* Description of the task: You are asked to copy the entire listing exactly, apart from its pictures.

* Data excerpt:
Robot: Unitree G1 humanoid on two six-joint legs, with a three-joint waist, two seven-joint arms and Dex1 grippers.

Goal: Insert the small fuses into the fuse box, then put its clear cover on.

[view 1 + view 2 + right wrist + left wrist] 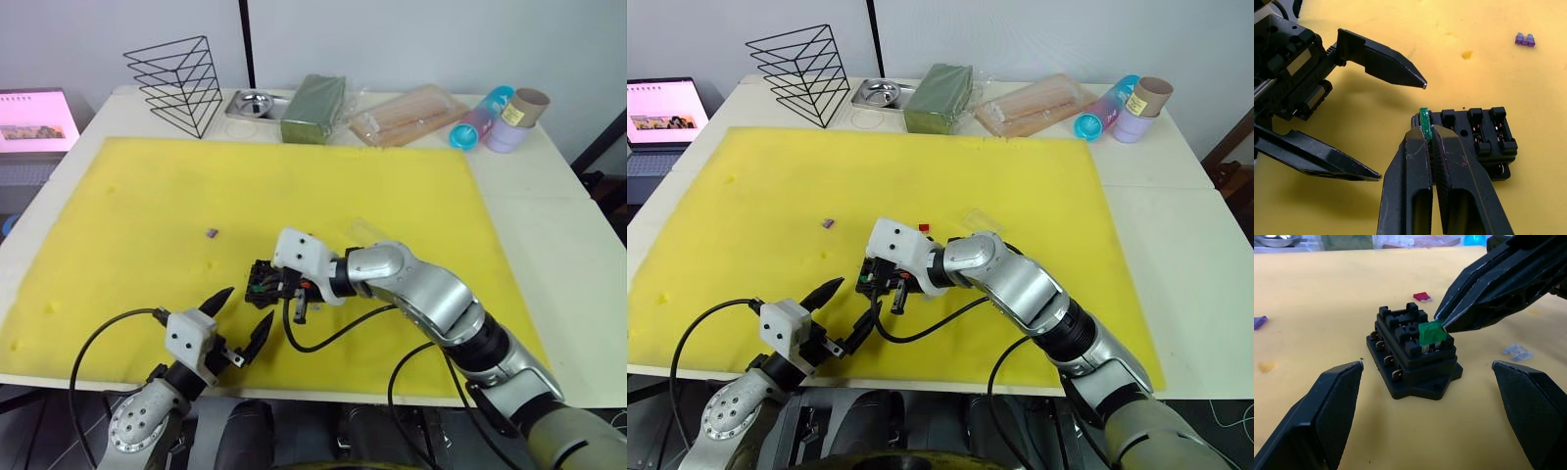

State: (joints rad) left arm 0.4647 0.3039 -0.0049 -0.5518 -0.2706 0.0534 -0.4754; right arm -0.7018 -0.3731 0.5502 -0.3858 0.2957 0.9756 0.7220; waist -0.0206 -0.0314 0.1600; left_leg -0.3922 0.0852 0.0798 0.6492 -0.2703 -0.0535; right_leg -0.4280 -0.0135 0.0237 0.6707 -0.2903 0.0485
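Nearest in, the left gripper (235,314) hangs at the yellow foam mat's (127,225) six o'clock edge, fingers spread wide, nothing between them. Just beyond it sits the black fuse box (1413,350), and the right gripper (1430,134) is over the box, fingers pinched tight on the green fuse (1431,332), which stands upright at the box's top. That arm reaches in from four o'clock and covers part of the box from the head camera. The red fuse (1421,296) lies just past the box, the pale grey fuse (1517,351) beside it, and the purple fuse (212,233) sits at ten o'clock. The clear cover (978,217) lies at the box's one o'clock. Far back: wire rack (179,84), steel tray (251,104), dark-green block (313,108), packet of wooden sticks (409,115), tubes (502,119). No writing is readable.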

* Written solution:
Robot: Unitree G1 humanoid on two six-joint legs, with a three-joint waist, two seven-joint arms and Dex1 grippers.

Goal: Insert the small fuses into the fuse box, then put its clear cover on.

[view 1 + view 2 + right wrist + left wrist] 

State: (joints rad) left arm 0.4647 0.3039 -0.0049 -0.5518 -0.2706 0.0534 -0.4754; right arm -0.7018 -0.3731 0.5502 -0.3858 0.2957 0.9756 0.7220; waist -0.0206 -0.0314 0.1600; left_leg -0.3922 0.0852 0.0798 0.6492 -0.2703 -0.0535; right_leg -0.4280 -0.0135 0.0237 0.6707 -0.2903 0.0485
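Nearest in, the left gripper (235,314) hangs at the yellow foam mat's (127,225) six o'clock edge, fingers spread wide, nothing between them. Just beyond it sits the black fuse box (1413,350), and the right gripper (1430,134) is over the box, fingers pinched tight on the green fuse (1431,332), which stands upright at the box's top. That arm reaches in from four o'clock and covers part of the box from the head camera. The red fuse (1421,296) lies just past the box, the pale grey fuse (1517,351) beside it, and the purple fuse (212,233) sits at ten o'clock. The clear cover (978,217) lies at the box's one o'clock. Far back: wire rack (179,84), steel tray (251,104), dark-green block (313,108), packet of wooden sticks (409,115), tubes (502,119). No writing is readable.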

Nothing remains to be added to the response.